Somewhere up ahead, I turned left, along an old river canal. Here the bridge was badly in need of repair. There were clumps of dark weeds sprouting up through the cracks in the sidewalk. There were some old garages and shanties along the canal, and when I peaked inside one, I could see Americans sleeping on the dirty floor, maybe half a dozen to a dark room, in sleeping bags and old cots with their mouths ajar. They all had those rosy Normal Rockwell cheeks.

I came back to the bus station, thought I might get a bite to eat before the long bus ride to Reading. A woman came out of the station at that moment, heavy set with short brown hair and said, “Hey, I know you. We bought your book when we were in Tallinn last summer on a cruise!” “You did?” I said. I was suspicious. How could it be that people in Middle America knew who I was? “We all know you,” she said. “We’re all fans of Estonia. It’s a lovely little country.”

pärnu police

AN ARREST WARRANT was issued for me due to an unpaid parking ticket in the Pärnu Beach area. I went to the police headquarters and turned myself in to await the outcome, and was told to head downstairs. The punishment would be about a night’s incarceration, and I figured there were worse fates than to spend a night in a Pärnu jail in December. While not a deluxe Danish facility, they had comfortable bunk beds, and surely I could get some reading done.

Once I got downstairs though, I discovered that there was no one there and nobody came. After about half an hour of waiting, I decided to leave the building. Again, nobody was watching me as I walked off toward the Port Artur shopping center, where I ordered some Hawaiian food from a very complex menu. “Did you want the spam with plain rice or with fried rice?” the woman at the counter asked me there. For reasons unknown, my parents were with me and they also wanted some Hawaiian food. My father was glum about the whole police situation. “You know you’re going to have to go back to jail,” he said. “It’s only a matter of time.”

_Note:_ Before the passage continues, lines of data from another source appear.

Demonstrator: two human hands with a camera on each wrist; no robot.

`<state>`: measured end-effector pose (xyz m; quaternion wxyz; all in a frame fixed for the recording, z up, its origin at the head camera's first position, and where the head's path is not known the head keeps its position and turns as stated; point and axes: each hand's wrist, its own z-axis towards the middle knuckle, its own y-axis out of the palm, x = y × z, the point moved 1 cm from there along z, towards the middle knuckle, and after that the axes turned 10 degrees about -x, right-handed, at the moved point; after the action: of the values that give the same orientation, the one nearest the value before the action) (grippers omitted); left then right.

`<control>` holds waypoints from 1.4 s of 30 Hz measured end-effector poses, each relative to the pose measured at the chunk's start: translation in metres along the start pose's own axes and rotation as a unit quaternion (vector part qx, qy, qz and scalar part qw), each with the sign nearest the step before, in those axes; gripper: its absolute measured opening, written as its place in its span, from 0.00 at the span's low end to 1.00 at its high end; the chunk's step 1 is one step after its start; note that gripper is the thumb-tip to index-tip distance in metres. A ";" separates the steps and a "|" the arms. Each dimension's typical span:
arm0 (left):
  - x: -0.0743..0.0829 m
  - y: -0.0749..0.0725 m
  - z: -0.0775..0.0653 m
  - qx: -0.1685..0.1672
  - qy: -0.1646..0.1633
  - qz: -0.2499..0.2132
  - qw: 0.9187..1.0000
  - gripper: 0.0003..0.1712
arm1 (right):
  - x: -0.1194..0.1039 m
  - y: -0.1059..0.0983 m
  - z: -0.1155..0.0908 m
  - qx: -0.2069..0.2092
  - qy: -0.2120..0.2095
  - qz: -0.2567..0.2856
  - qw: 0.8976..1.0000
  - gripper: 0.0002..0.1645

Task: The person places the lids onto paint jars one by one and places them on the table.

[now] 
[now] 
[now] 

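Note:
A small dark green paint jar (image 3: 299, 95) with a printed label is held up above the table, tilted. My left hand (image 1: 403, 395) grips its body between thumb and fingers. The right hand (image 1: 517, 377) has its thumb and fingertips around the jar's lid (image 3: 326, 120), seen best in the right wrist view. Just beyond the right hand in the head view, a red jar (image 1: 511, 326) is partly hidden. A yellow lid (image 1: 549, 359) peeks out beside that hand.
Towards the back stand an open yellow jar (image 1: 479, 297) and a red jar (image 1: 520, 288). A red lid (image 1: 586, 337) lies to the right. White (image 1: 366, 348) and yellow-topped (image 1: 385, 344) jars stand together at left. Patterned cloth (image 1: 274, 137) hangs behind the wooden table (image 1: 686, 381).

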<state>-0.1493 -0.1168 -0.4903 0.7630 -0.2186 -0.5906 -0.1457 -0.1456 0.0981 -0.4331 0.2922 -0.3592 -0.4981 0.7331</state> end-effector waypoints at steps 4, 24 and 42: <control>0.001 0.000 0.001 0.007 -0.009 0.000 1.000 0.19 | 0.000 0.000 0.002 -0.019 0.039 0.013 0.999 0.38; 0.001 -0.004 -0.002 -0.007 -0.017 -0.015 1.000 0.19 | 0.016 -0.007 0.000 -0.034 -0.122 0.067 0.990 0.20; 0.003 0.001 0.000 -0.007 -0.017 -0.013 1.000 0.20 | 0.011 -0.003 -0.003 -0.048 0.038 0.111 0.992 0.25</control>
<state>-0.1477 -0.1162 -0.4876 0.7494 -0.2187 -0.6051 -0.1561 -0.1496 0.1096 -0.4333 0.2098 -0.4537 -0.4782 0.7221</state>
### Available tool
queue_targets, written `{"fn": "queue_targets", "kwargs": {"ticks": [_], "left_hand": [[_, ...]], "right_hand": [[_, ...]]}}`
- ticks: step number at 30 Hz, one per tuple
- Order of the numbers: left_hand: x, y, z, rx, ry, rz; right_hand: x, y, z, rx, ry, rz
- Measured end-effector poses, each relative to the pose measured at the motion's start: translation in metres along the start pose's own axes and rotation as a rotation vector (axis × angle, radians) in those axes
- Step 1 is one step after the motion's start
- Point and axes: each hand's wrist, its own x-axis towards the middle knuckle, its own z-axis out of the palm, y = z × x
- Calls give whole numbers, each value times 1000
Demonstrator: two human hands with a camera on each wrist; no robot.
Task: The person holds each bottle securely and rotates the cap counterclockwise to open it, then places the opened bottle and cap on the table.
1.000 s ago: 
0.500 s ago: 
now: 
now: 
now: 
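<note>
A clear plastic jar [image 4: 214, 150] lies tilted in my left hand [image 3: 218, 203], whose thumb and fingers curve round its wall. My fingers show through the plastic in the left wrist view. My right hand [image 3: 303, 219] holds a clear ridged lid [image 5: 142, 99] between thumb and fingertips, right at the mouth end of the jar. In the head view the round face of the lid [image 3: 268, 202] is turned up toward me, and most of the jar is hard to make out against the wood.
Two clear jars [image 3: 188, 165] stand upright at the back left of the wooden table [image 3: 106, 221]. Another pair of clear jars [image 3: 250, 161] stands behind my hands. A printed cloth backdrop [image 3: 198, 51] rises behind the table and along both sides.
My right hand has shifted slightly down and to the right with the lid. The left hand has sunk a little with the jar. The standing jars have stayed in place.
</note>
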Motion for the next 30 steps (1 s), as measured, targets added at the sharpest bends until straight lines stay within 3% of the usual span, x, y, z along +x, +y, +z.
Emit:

Later, I went with my family to a new adventure park that had drawn upon East Coast maritime themes. There was an old whaler’s church, for example, and a series of Algonquian wigwams made of fresh birch. My wife and I went into the picnic area with our children and had something to eat. By this time, I had forgotten all about the Pärnu police and that they wanted me to do hard time for the parking infraction. But then a police officer turned up at the adventure park and announced my name through a bullhorn. He said that I had to return to Pärnu police headquarters at once, that I still needed to serve out my one-day sentence.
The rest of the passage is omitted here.